**Task directions**: In the records below, how many lines hold the string "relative"? Give only the number.

**Listed entries**:

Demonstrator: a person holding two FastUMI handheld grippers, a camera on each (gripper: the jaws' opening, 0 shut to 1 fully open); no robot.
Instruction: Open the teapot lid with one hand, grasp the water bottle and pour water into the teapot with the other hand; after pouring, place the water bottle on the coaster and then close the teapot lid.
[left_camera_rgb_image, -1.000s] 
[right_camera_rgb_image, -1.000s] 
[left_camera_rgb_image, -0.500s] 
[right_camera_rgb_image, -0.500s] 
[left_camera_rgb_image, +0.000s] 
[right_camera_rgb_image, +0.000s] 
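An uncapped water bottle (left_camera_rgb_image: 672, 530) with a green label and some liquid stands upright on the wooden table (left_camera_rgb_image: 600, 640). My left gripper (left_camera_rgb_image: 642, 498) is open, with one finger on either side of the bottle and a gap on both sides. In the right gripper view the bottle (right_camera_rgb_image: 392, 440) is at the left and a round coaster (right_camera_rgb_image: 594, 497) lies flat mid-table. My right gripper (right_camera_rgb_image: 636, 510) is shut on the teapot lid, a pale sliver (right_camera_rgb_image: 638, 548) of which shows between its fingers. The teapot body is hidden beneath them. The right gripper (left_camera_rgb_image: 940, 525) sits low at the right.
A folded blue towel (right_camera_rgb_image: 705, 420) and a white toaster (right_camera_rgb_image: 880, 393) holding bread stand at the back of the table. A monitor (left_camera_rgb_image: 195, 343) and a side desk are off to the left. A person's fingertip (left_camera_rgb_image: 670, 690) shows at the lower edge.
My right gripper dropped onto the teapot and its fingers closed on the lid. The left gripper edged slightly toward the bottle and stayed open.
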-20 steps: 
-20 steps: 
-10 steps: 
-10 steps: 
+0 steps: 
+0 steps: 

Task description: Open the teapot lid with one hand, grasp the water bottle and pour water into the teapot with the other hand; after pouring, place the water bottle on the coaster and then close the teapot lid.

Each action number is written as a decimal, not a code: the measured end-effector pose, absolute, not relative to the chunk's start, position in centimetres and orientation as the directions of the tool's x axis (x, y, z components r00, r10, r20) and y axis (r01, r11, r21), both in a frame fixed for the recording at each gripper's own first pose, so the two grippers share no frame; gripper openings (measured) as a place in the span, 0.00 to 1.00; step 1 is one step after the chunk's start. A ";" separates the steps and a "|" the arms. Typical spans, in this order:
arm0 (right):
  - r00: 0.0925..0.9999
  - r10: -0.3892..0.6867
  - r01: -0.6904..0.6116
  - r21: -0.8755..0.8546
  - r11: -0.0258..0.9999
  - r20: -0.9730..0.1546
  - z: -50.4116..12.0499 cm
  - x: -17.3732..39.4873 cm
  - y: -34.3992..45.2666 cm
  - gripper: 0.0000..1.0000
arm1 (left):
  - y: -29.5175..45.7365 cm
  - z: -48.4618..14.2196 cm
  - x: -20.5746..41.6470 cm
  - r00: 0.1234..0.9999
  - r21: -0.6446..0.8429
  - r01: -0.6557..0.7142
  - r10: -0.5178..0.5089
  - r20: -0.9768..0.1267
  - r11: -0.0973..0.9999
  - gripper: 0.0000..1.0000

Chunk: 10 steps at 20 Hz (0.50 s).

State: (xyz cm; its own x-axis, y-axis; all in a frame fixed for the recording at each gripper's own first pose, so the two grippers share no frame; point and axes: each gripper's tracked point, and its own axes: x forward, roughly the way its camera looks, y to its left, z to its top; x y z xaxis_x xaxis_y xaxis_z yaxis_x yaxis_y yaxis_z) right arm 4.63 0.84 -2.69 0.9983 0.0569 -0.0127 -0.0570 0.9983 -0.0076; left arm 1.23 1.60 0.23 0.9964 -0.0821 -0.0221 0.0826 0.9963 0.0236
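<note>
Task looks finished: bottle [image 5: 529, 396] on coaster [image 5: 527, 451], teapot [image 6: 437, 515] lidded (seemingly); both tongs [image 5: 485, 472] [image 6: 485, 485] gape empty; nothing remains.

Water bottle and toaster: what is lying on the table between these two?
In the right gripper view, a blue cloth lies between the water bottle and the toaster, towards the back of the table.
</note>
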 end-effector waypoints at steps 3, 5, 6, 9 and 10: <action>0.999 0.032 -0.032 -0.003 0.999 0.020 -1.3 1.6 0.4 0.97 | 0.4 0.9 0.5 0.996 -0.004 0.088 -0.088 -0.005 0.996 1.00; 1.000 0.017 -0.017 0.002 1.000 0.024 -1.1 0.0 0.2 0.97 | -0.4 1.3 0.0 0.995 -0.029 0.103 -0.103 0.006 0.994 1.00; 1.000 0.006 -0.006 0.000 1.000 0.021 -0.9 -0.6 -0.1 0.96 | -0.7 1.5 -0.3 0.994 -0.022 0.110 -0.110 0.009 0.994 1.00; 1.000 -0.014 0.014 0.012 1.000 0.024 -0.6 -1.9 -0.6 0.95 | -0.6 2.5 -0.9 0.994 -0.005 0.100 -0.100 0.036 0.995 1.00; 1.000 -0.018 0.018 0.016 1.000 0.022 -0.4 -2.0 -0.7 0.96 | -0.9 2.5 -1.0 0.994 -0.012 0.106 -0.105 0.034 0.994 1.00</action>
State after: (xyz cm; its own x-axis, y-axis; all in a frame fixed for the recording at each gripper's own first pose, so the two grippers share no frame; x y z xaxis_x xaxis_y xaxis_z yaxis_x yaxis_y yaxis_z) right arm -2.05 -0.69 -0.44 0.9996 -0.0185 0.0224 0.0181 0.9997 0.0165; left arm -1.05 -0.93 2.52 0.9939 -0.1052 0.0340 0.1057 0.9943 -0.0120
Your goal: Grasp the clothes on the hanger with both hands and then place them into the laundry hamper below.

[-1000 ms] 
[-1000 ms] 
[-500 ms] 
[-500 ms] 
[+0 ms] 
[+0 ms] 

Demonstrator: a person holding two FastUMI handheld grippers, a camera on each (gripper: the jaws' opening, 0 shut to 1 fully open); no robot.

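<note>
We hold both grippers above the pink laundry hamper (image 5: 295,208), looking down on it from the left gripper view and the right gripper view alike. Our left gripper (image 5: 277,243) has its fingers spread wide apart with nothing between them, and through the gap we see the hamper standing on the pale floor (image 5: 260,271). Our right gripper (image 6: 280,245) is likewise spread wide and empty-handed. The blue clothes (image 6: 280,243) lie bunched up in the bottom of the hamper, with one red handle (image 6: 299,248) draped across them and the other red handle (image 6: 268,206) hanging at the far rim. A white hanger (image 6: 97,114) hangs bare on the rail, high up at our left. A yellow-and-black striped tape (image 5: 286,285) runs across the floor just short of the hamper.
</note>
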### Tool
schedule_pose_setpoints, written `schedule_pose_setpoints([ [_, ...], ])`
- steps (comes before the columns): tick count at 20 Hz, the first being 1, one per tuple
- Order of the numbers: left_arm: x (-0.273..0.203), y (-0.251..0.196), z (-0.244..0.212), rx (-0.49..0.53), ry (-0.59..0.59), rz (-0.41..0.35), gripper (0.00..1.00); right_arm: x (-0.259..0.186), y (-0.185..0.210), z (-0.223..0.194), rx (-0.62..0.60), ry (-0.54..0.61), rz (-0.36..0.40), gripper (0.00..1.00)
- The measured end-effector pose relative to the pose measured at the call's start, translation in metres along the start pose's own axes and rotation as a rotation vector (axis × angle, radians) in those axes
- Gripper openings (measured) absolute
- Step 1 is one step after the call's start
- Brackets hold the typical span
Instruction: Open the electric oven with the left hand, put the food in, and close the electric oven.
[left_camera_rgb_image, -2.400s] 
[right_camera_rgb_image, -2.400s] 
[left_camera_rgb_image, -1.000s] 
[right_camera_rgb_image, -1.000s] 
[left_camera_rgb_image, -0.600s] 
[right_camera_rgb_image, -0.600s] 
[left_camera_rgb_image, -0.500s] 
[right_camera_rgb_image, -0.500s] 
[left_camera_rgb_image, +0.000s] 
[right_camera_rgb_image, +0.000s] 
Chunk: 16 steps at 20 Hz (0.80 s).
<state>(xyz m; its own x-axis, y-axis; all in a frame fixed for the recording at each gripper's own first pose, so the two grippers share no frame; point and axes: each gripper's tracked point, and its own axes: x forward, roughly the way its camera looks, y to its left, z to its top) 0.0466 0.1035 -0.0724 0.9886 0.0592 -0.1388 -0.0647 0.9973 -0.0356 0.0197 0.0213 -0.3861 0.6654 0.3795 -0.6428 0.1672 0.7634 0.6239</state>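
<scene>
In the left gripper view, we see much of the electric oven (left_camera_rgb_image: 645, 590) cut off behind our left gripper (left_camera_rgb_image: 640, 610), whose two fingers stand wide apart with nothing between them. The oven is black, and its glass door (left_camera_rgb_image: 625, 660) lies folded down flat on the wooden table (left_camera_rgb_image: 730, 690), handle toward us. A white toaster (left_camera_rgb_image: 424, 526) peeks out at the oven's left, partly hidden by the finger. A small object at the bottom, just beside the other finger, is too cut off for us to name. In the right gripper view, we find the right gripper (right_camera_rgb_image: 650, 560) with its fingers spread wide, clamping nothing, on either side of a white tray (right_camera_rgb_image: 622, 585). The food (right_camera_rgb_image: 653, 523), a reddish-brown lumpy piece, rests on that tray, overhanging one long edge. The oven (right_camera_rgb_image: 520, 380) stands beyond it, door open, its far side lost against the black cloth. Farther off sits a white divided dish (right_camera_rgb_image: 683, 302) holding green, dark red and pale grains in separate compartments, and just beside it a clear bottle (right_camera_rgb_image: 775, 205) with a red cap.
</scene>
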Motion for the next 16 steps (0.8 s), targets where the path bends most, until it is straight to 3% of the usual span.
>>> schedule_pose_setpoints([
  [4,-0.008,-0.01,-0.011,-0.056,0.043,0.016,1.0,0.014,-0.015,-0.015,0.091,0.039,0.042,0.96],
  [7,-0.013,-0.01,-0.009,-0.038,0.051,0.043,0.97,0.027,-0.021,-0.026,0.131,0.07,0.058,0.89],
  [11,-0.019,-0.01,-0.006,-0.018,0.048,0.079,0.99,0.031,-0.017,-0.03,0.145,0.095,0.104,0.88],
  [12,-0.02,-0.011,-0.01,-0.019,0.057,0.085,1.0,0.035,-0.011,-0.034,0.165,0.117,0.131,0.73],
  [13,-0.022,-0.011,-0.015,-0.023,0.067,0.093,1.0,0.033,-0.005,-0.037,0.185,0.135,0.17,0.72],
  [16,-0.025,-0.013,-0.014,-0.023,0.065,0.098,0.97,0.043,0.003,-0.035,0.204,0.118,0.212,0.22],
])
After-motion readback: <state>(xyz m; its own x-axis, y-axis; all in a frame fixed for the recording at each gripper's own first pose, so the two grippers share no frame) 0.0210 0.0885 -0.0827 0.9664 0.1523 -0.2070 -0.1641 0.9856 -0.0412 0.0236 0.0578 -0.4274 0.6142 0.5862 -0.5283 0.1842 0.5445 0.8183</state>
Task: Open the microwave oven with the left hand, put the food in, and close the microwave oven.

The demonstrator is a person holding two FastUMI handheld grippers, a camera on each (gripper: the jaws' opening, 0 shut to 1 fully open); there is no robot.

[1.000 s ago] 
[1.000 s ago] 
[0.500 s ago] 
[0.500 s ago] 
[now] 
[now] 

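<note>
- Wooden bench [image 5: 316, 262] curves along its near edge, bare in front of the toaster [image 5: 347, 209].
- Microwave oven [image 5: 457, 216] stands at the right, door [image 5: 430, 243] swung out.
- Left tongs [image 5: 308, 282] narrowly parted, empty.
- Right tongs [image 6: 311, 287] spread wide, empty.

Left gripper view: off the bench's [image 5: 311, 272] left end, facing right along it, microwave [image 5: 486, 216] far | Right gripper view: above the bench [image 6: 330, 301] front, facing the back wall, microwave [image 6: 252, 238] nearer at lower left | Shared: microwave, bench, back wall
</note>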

**Output for this task**: 2